Vint-six jours après le coup d’état militaire du général Mohamed Ould Abdel Aziz, qui avait renversé l’ex-président mauritanien Sidi Mahamed Ould Cheikh, le Haut conseil d’Etat a rendu publique par un communiqué de presse la composition du nouveau gouvernement. Pour la France qui s’est exprimé lundi à ce sujet, cette mesure prise par les militaires « est dénuée de toute légitimité ». A l’heure du tournant politique, Alain Antil, spécialiste de la politique mauritanienne à l’IFRI (Institut français des relations internationales) décrypte avec Afrik.com la situation en Mauritanie et le contexte dans lequel s’est formé ce nouveau gouvernement.
La composition du gouvernement mauritanien était attendue depuis déjà plusieurs semaines. C’est le Haut conseil d’Etat qui a mis fin à cette attente en annonçant dans la nuit de dimanche à lundi la composition de la nouvelle équipe de la junte militaire dirigé par Mohamed Ould Abdel Aziz, investigateur du coup d’Etat du 6 août 2008 qui a renversé l’ex-président Sidi Ould Cheikh Abdallahi.
Un gouvernement fantoche ?
Ce gouvernement dirigé par Moulaye Ould Mohamed Laghdaf compte 22 ministres dont la majorité est composée de technocrates inconnus du champ politique. Pour le spécialiste de la politique mauritanienne à l’IFRI (Institut français des relations internationales) Alain Antil, interrogé par afrik.com, la présence des personnes extérieures à la vie politique témoigne de stratégies personnelles. « Ils savent que ce gouvernement est transitoire, ils ne veulent pas se faire griller. Par exemple, le RFD (Rassemblement des forces démocratiques) présidé par Ahmed Ould daddah, chef de l’opposition au régime d’Abdallayi a clairement stipulé le 25 août dernier qu’il ne participerait pas au nouveau gouvernement, faute d’avoir obtenu des garanties sur « la détermination de la période transitoire », précise-t-il.
La question de la légitimité
Ce tournant politique remarqué en Mauritanie a suscité de vives réactions en France.
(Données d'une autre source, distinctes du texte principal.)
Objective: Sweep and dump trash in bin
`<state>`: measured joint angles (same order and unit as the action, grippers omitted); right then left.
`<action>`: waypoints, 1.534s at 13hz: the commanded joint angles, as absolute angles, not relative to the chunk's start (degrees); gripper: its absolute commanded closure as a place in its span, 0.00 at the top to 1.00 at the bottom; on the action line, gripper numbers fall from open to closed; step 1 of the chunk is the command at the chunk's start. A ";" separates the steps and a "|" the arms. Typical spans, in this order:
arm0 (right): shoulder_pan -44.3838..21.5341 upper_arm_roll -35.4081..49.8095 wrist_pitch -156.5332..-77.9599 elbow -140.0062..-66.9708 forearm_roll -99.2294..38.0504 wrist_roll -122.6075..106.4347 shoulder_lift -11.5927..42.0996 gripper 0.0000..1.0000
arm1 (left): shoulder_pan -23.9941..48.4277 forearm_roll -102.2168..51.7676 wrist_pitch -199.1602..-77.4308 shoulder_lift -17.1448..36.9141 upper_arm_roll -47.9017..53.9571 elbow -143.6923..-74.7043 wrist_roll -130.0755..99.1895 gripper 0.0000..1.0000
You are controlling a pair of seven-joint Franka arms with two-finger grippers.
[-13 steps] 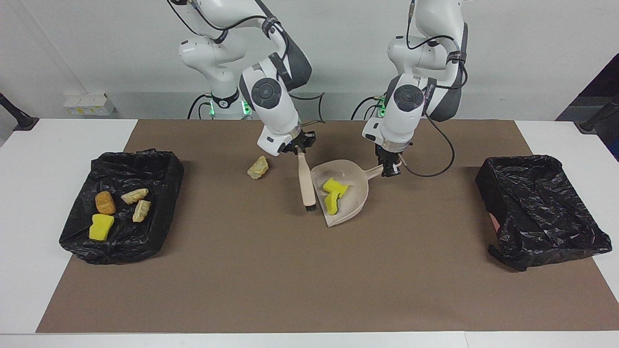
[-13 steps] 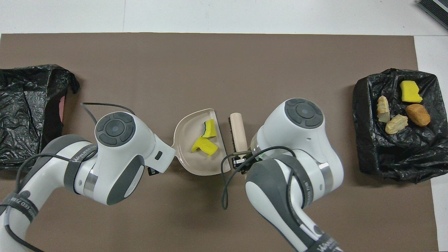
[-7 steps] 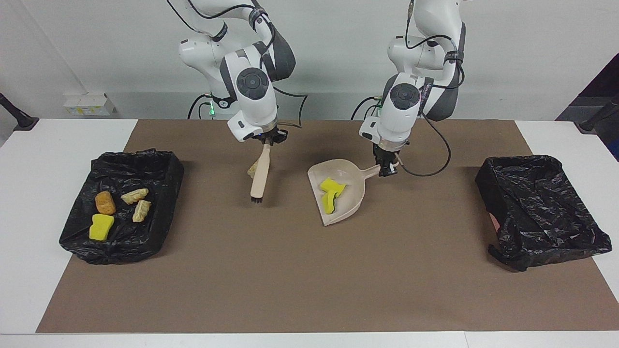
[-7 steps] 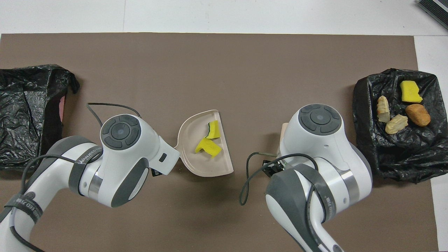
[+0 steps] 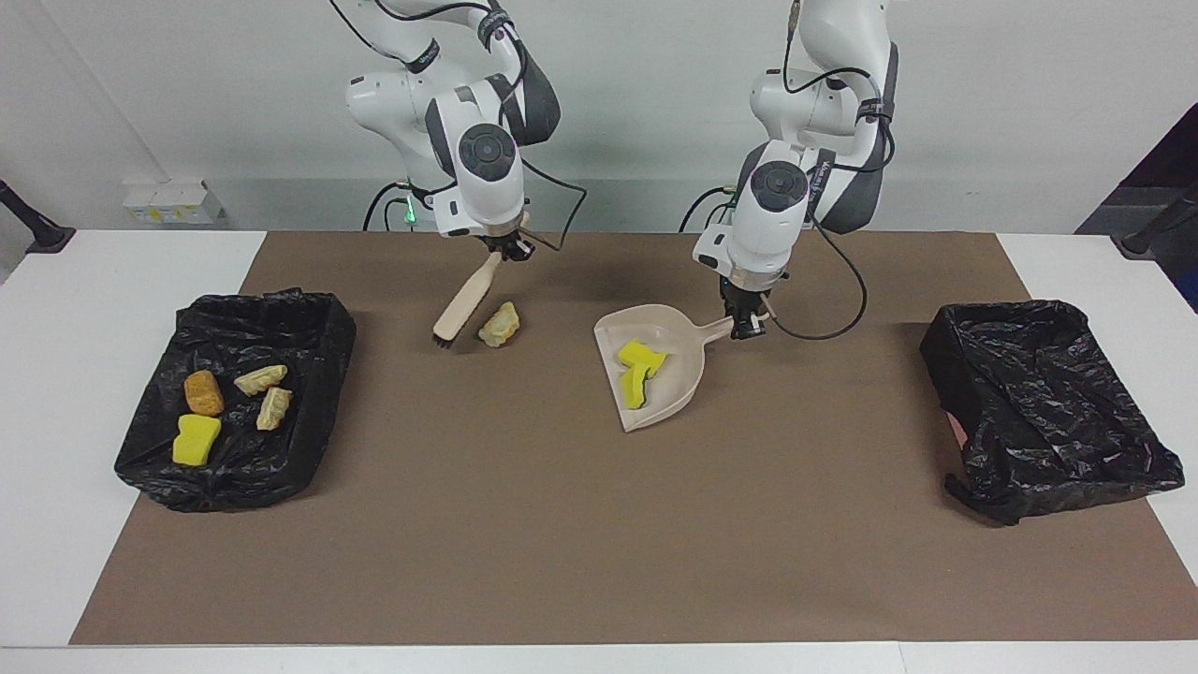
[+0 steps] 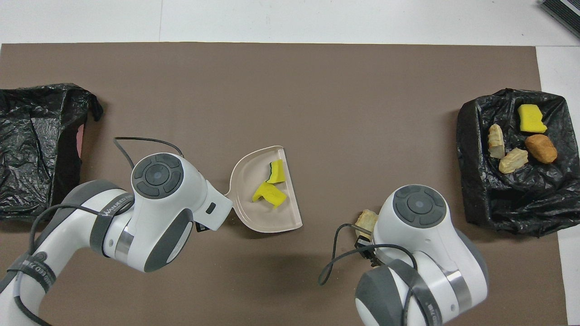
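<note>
Right end effector (image 5: 510, 249) grips brush (image 5: 463, 307), bread lump (image 5: 499, 324) beside bristles. Left end effector (image 5: 746, 327) grips dustpan (image 5: 679, 388). Risk: glancing stroke rolls lump past pan.

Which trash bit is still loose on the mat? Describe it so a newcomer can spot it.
Start at the brown mat, then find the brush held by the right gripper. The pale tan lump lies beside its bristles: the only bit neither in the bin nor the dustpan.

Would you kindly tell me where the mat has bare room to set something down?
The brown mat is bare farther from the robots than the dustpan, between both bins. It is crowded around the brush and loose lump.
</note>
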<state>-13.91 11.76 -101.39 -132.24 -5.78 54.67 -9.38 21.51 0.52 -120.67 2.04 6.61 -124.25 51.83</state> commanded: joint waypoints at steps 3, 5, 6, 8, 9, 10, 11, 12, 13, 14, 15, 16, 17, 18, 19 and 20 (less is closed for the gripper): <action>-16.77 12.30 -113.09 -138.25 -9.31 57.12 -8.81 0.00 | 22.24 1.14 -121.99 0.00 5.98 -126.83 52.73 0.00; -16.79 12.30 -119.41 -137.29 -9.23 56.43 -5.20 0.00 | 22.15 1.14 -121.90 -0.09 5.98 -126.83 52.73 0.00; -17.05 12.30 -120.66 -135.11 -9.23 55.99 -2.84 0.00 | 22.15 1.14 -121.90 -0.09 5.98 -126.83 52.73 0.00; -17.23 12.39 -120.67 -128.09 -9.14 55.81 2.96 0.00 | 22.06 1.14 -121.82 -0.09 5.98 -126.91 52.73 0.00; -18.27 12.48 -120.76 -124.92 -9.05 55.72 5.69 0.00 | 21.97 1.14 -121.82 -0.17 5.98 -127.09 52.82 0.00; -19.67 12.48 -120.85 -121.85 -9.05 54.59 8.15 0.00 | 21.80 1.14 -121.82 -0.18 5.89 -127.18 52.91 0.00; -20.12 12.48 -120.68 -119.55 -9.05 51.53 9.48 0.00 | 21.71 1.14 -121.90 -0.26 5.98 -127.35 53.00 0.00; -21.43 12.48 -120.85 -119.18 -9.31 43.67 9.58 0.00 | 21.71 1.14 -121.90 -0.44 5.98 -127.53 53.00 0.00; -22.05 12.57 -120.85 -119.09 -10.01 36.11 9.49 0.00 | 21.62 1.14 -121.99 -0.44 5.98 -127.53 53.00 0.00; -22.58 12.92 -120.94 -119.09 -11.32 30.38 9.41 0.00 | 21.62 1.14 -121.99 -0.44 5.89 -127.53 53.00 0.00; -23.28 13.35 -120.94 -119.09 -11.77 24.15 9.06 0.00 | 21.62 1.06 -121.99 -0.44 5.89 -127.53 53.00 0.00; -23.29 13.45 -120.85 -119.09 -11.86 19.30 8.97 0.00 | 21.53 1.05 -121.91 -0.44 5.89 -127.53 53.00 0.00; -23.38 13.62 -120.85 -119.00 -11.87 17.51 8.88 0.00 | 21.53 1.05 -121.90 -0.44 5.89 -127.53 52.74 0.00; -22.77 13.62 -119.63 -119.09 -11.87 17.23 8.53 0.00 | 21.27 0.97 -121.73 -0.44 5.80 -127.44 51.95 0.00; -21.89 13.45 -118.40 -119.35 -11.78 16.62 7.74 0.00 | 20.75 0.53 -121.64 -0.35 5.71 -127.35 51.42 0.00; -20.58 13.27 -116.65 -119.18 -11.69 15.57 7.47 0.00 | 20.05 0.27 -121.55 -0.26 5.80 -127.09 49.41 0.00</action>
<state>-23.15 13.04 -119.40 -119.30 -10.68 19.28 8.56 21.23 0.35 -120.75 1.68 6.05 -125.09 51.49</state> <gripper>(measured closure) 0.749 0.678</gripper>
Le porte–parole du ministère des affaires étrangères français Eric Chevalier a dénoncé lundi, lors d’une interview accordée à France Info, le caractère illégitime de ce nouveau gouvernement. « Nous considérons que cette décision, comme l’ensemble des mesures prises par les responsables militaires qui se sont emparés du pouvoir, et en particulier la destitution du président de la République, est dénuée de toute légitimité », explique t-il. « Dans cette perspective, nous exhortons la junte et l’ensemble des responsables politiques mauritaniens à coopérer au plus vite l’Union africaine, avec l’Union européenne et avec la communauté internationale », a poursuivit le porte-parole.
Pour pallier au manque de légitimité, les putschistes devront préparer des journées de concertation en vue des prochaines élections présidentielles, c’est du moins ce que laisse entendre Alain Antil. « La junte militaire a un problème de légitimité. La population mauritanienne et la communauté internationale lui tournent le dos, l’ONU a d’ailleurs condamné leur coup d’Etat le 19 août. Les putschistes se doivent de mettre en place au plus vite des élections présidentielles, de restaurer un semblant démocratique. Il y a ici un véritable enjeu économique puisque certains accords entre la Mauritanie et l’Union européenne menacent d’être rompus. Pour se sortir de cette situation, la junte devra jouer la carte du pays victime, isolé, menacé par les islamistes », conclut-il.
Pour l’heure, la communauté internationale ne semble pas prête à vouloir la pérennité d’un gouvernement à l’avenir plus qu’incertain.
Sur la photo : le Premier ministre mauritanien, Moulaye Ould Mohamed Laghdaf.